Bernard Gibbs

Personal information
- Native name: Beircheart Mac Gib (Irish)
- Nickname: Bernie
- Born: 1 April 1899 Gort, County Galway, Ireland
- Died: 14 March 1963 (aged 63) New York City, United States

Sport
- Sport: Hurling
- Position: Left corner-forward

Club
- Years: Club
- Gort

Club titles
- Galway titles: 0

Inter-county
- Years: County
- 1923–1925: Galway

Inter-county titles
- All-Irelands: 1

= Bernie Gibbs =

Irish hurler

Bernard Gibbs (1899–1963) was an Irish hurler who played as a left corner-forward for the Galway senior team.

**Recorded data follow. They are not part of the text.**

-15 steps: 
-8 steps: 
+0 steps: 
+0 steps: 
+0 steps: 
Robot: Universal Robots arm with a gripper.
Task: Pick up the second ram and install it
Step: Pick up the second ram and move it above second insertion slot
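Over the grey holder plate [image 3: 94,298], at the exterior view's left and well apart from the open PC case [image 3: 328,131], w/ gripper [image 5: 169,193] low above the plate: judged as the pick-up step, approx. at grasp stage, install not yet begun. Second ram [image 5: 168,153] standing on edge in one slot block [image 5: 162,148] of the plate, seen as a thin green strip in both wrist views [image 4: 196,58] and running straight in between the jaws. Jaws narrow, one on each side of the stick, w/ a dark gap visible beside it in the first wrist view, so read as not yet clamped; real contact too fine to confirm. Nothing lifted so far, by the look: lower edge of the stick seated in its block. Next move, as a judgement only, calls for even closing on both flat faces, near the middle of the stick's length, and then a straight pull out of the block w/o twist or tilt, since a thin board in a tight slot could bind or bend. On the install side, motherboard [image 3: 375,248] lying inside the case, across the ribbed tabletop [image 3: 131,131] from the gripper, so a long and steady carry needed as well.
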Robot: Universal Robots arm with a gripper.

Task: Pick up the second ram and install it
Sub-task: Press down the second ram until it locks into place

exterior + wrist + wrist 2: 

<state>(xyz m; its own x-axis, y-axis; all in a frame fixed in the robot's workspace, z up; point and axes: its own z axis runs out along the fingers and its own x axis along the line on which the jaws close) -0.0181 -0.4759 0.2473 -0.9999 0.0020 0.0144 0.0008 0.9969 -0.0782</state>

Gibbs made his first appearance for the team during the 1923 championship and was a regular member of the team until his emigration prior to the start of the 1925 championship. During that time he won one All-Ireland medal. Gibbs was an All-Ireland runner-up on one occasion.

Gibbs also enjoyed a brief club career with Gort.

==Playing career==
===Club===

Gibbs played his club hurling with Gort, however, he enjoyed little success during his brief career.

===Inter-county===

Gibbs first came to prominence on the inter-county scene with Galway during their first breakthrough in the 1920s. In 1923 he was a key member of the team as Galway qualified for their first All-Ireland final in thirty-six years. After beating reigning champions Kilkenny at the penultimate stage, Galway now faced Limerick who were bidding for a third All-Ireland title in seven years. A high-scoring game developed, however, at half-time the sides were level. A hat-trick of goals by Leonard McGrath and powerful displays by Mick Gill and Mick Derivan helped Galway to a 7–3 to 4–5 victory. It was a first All-Ireland medal for Gibbs.

Gibbs played in a second successive All-Ireland decider in 1924 with Dublin providing the opposition. Galway played with the wind in the first-half and led by three points at the break. Two goals by Dublin forward Garrett Howard and a great goalkeeping display by Tommy Daly ensured a 5–3 to 2–6 defeat for Galway.

===International===

In 1924 Gibbs was honoured when he was chosen on the Ireland hurling team for the Tailteann Games competition.